## Task description
Retype the data exactly, leaving nothing out.

╭─ Provided material

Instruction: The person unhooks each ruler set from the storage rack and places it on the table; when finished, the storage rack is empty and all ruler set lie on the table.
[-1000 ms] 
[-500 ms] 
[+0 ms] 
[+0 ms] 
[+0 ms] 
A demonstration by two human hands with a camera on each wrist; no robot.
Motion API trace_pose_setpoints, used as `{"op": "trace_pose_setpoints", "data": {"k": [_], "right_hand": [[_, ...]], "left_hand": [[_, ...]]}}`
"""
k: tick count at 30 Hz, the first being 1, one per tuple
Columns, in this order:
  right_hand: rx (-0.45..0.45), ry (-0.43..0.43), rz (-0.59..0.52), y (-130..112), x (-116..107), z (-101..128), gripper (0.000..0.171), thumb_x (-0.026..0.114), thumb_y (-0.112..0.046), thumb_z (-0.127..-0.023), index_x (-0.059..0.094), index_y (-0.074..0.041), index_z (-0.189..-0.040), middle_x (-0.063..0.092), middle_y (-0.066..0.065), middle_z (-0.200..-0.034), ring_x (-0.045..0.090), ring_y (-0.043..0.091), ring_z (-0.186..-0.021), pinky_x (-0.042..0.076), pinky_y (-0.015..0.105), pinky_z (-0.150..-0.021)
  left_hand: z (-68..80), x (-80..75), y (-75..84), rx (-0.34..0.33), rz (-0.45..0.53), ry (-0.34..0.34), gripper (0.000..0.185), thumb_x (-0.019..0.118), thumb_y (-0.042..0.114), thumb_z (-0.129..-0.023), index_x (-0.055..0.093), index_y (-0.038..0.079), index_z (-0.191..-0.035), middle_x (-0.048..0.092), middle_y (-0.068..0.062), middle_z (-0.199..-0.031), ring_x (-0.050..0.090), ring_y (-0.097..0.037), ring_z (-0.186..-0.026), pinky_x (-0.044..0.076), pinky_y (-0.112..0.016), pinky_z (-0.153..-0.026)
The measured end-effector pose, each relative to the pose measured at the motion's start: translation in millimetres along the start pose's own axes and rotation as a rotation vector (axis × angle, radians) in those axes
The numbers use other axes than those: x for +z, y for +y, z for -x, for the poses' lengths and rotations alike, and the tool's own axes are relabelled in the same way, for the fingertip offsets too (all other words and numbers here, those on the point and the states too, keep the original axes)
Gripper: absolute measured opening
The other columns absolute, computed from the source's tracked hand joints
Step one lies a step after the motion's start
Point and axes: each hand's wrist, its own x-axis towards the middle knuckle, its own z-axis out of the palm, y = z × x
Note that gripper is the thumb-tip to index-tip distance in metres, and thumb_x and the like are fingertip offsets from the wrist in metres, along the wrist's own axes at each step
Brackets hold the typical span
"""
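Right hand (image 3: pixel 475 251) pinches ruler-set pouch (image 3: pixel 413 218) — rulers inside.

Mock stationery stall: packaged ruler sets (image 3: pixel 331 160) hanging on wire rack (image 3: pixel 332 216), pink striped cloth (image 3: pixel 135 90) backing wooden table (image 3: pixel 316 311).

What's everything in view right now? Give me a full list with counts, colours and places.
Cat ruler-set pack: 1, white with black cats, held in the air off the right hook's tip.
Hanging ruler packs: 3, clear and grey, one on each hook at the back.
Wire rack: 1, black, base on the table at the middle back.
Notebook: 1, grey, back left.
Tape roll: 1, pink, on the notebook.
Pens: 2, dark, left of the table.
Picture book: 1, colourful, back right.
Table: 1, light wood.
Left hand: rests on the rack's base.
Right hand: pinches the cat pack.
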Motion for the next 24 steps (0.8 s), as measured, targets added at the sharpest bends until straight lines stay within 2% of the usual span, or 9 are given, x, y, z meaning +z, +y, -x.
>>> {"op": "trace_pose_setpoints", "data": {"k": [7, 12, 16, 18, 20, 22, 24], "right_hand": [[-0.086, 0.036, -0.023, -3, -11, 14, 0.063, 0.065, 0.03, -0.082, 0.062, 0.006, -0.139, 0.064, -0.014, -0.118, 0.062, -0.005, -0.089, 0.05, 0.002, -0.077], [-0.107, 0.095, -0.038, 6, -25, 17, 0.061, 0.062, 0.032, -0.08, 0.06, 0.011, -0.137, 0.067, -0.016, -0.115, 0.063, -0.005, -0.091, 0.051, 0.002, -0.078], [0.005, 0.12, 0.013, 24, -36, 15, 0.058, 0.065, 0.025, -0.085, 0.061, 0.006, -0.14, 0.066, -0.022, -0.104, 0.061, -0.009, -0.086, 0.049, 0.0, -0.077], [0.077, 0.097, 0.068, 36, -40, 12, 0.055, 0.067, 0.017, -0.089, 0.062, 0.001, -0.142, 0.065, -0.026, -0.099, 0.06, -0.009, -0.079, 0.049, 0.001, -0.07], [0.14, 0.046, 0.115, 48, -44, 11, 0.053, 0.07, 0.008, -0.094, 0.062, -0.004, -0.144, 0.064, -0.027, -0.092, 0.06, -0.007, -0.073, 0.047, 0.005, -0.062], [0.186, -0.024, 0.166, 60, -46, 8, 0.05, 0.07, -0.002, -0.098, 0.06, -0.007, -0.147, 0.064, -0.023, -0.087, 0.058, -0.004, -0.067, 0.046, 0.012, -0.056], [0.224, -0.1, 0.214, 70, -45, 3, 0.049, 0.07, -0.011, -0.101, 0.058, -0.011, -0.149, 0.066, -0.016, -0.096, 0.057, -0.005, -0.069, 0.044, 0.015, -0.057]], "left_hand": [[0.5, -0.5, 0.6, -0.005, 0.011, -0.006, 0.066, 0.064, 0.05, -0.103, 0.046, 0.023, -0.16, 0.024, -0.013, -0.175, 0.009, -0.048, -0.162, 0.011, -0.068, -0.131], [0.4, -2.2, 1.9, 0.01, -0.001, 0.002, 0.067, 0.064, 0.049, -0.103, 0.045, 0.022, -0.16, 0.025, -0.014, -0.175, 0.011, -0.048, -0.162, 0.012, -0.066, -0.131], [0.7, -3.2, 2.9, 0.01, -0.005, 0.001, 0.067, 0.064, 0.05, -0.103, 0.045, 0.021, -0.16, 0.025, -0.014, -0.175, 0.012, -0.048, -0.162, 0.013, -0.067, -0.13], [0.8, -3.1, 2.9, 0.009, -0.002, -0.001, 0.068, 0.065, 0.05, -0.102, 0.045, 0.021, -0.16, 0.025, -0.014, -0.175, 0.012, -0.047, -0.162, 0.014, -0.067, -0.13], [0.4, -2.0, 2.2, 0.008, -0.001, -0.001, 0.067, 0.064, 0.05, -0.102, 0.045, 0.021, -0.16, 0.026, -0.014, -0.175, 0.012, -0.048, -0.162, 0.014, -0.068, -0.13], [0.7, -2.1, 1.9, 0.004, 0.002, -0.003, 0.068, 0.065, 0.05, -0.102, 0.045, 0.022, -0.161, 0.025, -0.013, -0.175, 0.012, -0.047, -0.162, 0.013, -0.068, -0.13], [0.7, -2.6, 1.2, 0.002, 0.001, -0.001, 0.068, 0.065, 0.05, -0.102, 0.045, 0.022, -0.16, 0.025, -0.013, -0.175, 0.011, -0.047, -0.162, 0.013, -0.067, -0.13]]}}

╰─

## Reply
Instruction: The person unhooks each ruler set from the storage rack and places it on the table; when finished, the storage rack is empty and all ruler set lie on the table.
[-1000 ms] 
[-500 ms] 
[+0 ms] 
[+0 ms] 
[+0 ms] 
A demonstration by two human hands with a camera on each wrist; no robot.
Motion API trace_pose_setpoints, used as `{"op": "trace_pose_setpoints", "data": {"k": [_], "right_hand": [[_, ...]], "left_hand": [[_, ...]]}}`
"""
k: tick count at 30 Hz, the first being 1, one per tuple
Columns, in this order:
  right_hand: rx (-0.45..0.45), ry (-0.43..0.43), rz (-0.59..0.52), y (-130..112), x (-116..107), z (-101..128), gripper (0.000..0.171), thumb_x (-0.026..0.114), thumb_y (-0.112..0.046), thumb_z (-0.127..-0.023), index_x (-0.059..0.094), index_y (-0.074..0.041), index_z (-0.189..-0.040), middle_x (-0.063..0.092), middle_y (-0.066..0.065), middle_z (-0.200..-0.034), ring_x (-0.045..0.090), ring_y (-0.043..0.091), ring_z (-0.186..-0.021), pinky_x (-0.042..0.076), pinky_y (-0.015..0.105), pinky_z (-0.150..-0.021)
  left_hand: z (-68..80), x (-80..75), y (-75..84), rx (-0.34..0.33), rz (-0.45..0.53), ry (-0.34..0.34), gripper (0.000..0.185), thumb_x (-0.019..0.118), thumb_y (-0.042..0.114), thumb_z (-0.129..-0.023), index_x (-0.055..0.093), index_y (-0.038..0.079), index_z (-0.191..-0.035), middle_x (-0.048..0.092), middle_y (-0.068..0.062), middle_z (-0.199..-0.031), ring_x (-0.050..0.090), ring_y (-0.097..0.037), ring_z (-0.186..-0.026), pinky_x (-0.044..0.076), pinky_y (-0.112..0.016), pinky_z (-0.153..-0.026)
The measured end-effector pose, each relative to the pose measured at the motion's start: translation in millimetres along the start pose's own axes and rotation as a rotation vector (axis × angle, radians) in those axes
The numbers use other axes than those: x for +z, y for +y, z for -x, for the poses' lengths and rotations alike, and the tool's own axes are relabelled in the same way, for the fingertip offsets too (all other words and numbers here, those on the point and the states too, keep the original axes)
Gripper: absolute measured opening
The other columns absolute, computed from the source's tracked hand joints
Step one lies a step after the motion's start
Point and axes: each hand's wrist, its own x-axis towards the middle knuckle, its own z-axis out of the palm, y = z × x
Note that gripper is the thumb-tip to index-tip distance in metres, and thumb_x and the like are fingertip offsets from the wrist in metres, along the wrist's own axes at each step
Brackets hold the typical span
"""
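Right hand (image 3: pixel 475 251) pinches ruler-set pouch (image 3: pixel 413 218) — rulers inside.

Mock stationery stall: packaged ruler sets (image 3: pixel 331 160) hanging on wire rack (image 3: pixel 332 216), pink striped cloth (image 3: pixel 135 90) backing wooden table (image 3: pixel 316 311).

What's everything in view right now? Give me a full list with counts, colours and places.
Cat ruler-set pack: 1, white with black cats, held in the air off the right hook's tip.
Hanging ruler packs: 3, clear and grey, one on each hook at the back.
Wire rack: 1, black, base on the table at the middle back.
Notebook: 1, grey, back left.
Tape roll: 1, pink, on the notebook.
Pens: 2, dark, left of the table.
Picture book: 1, colourful, back right.
Table: 1, light wood.
Left hand: rests on the rack's base.
Right hand: pinches the cat pack.
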Motion for the next 24 steps (0.8 s), as measured, targets added at the sharpest bends until straight lines stay within 2% of the usual span, or 9 are given, x, y, z meaning +z, +y, -x.
>>> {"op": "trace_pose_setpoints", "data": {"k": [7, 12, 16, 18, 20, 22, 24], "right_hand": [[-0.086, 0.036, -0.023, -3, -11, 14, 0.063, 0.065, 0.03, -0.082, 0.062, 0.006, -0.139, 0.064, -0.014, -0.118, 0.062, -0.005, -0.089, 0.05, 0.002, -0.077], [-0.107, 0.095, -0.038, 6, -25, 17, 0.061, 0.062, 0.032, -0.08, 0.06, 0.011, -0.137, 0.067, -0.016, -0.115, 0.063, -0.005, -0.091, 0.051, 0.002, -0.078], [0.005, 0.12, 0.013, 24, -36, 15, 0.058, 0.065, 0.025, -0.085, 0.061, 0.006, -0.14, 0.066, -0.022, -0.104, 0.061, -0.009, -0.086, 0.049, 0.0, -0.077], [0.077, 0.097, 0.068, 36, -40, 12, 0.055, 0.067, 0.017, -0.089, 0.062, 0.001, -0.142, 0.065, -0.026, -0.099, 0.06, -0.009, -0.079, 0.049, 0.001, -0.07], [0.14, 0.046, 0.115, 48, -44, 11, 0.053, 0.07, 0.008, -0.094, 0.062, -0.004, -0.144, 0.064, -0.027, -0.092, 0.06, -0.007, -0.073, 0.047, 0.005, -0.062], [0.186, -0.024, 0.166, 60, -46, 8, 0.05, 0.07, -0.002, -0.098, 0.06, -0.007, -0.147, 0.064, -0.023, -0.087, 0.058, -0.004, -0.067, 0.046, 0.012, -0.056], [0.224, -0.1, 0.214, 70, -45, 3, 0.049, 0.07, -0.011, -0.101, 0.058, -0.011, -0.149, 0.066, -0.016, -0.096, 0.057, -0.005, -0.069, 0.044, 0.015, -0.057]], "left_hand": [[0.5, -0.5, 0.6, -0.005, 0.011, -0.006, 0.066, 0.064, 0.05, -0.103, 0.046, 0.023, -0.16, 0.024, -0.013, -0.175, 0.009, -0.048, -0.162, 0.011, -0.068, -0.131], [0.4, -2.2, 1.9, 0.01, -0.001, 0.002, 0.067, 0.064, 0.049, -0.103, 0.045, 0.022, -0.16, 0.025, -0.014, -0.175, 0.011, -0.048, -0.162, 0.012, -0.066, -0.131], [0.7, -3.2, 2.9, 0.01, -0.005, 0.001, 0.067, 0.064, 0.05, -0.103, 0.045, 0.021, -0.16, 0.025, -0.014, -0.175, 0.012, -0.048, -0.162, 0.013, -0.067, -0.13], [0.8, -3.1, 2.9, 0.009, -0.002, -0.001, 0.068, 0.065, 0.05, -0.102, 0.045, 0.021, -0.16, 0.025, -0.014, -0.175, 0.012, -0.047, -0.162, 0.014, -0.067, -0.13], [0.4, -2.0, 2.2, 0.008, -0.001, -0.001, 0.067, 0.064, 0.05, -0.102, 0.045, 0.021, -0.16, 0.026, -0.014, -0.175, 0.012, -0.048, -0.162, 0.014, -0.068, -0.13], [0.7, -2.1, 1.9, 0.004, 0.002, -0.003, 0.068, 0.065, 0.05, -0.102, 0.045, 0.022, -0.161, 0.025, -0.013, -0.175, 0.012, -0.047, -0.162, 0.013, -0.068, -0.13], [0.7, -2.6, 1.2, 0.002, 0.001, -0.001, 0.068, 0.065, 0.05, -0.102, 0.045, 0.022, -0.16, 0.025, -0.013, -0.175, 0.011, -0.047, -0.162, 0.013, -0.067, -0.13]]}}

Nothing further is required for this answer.